说到 hugegraph task ，这里要插一句。系统内部存在很多异步任务。比如新增节点，修改节点都会触发 rebuild index 这类任务。
这些任务都是异步执行的，任务的状态都存在 task 节点里面。系统在重启或异常停止恢复时候，都会去读取任务的状态决定是否需要restore等。

这个任务节点的schema，是在系统启动的时候初始化的。整个hugegraph 初始化，基本上就是插入了 task 节点，为他创建了一些属性，和查询需要的index。
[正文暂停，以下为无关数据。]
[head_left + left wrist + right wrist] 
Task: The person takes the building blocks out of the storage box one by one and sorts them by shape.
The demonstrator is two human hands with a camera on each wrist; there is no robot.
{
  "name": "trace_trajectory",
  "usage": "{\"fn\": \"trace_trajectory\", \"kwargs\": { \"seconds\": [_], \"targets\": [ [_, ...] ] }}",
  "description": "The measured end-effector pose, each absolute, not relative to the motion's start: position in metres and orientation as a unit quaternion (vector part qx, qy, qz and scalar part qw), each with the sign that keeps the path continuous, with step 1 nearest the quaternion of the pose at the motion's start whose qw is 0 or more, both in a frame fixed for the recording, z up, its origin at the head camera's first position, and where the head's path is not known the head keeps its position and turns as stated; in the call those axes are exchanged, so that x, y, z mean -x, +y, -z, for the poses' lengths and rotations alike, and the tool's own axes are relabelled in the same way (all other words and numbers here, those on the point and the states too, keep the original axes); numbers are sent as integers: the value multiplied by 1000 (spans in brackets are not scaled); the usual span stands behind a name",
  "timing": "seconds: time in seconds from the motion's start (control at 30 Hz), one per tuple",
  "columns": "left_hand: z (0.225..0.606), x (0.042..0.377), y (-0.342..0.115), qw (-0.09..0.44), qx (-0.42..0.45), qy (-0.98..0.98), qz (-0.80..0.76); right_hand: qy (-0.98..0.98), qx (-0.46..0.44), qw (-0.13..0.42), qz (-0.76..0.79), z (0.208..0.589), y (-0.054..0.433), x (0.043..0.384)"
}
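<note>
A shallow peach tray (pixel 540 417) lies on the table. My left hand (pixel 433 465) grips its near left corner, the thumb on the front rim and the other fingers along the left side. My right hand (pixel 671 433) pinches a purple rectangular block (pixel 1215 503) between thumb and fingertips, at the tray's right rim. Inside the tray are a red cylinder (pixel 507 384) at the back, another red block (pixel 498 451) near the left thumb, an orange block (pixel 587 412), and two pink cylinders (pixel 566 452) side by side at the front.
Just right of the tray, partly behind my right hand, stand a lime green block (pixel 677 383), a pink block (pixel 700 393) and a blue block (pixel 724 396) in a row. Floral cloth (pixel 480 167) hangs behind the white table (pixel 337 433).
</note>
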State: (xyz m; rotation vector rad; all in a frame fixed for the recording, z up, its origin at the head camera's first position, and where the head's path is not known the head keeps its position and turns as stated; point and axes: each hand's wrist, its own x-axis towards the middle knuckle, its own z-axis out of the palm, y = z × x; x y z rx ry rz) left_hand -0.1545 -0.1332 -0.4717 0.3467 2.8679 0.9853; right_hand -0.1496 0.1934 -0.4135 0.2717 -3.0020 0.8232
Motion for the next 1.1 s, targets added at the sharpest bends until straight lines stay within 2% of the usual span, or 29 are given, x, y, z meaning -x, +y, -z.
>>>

cqlsh:hugegraph> select * from system_vertices limit 1;

 id  | label | properties
-----+-------+-----------------------------------------------------------------------------------------------------------------------------------------------------------------------------------------------------------------
 L35 |   -13 | {-9: '0', -8: '1564109684704', -7: '1564109684694', -6: '0', -5: '5', -3: '"com.baidu.hugegraph.job.schema.RebuildIndexCallable"', -2: '"INDEX_LABEL:35:Person_Invest_Company_user_id"', -1: '"rebuild_index"'}

label = -13, 在 vertex_label 看一下：

 cqlsh:hugegraph> select * from vertex_labels  where id = -13;

 id  | enable_label_index | id_strategy | index_labels | name  | nullable_keys           | primary_keys | properties                                          | status | user_data
-----+--------------------+-------------+--------------+-------+-------------------------+--------------+-----------------------------------------------------+--------+-----------
 -13 |               True |           4 |        {-14} | ~task | {-12, -11, -10, -8, -4} |         null | {-12, -11, -10, -9, -8, -7, -6, -5, -4, -3, -2, -1} |      1 |      null

他对应的 index 就存在 system_range_indexs, search_indexes, secondary_indexes 里面。

最后是counter 表

cqlsh:hugegraph> select * from counters;

 schema_type  | id
--------------+----
 PROPERTY_KEY | 36
 VERTEX_LABEL |  3
   SYS_SCHEMA | 32
  INDEX_LABEL | 53
   EDGE_LABEL |  4
         TASK | 59

存储的是全局ID，比如property_key 表，下一个id 就是 37.

至此，hugegraph 存储结构描述清楚，不同存储后端，都大同小异，比如mysql，也基本上使用了这一套表结构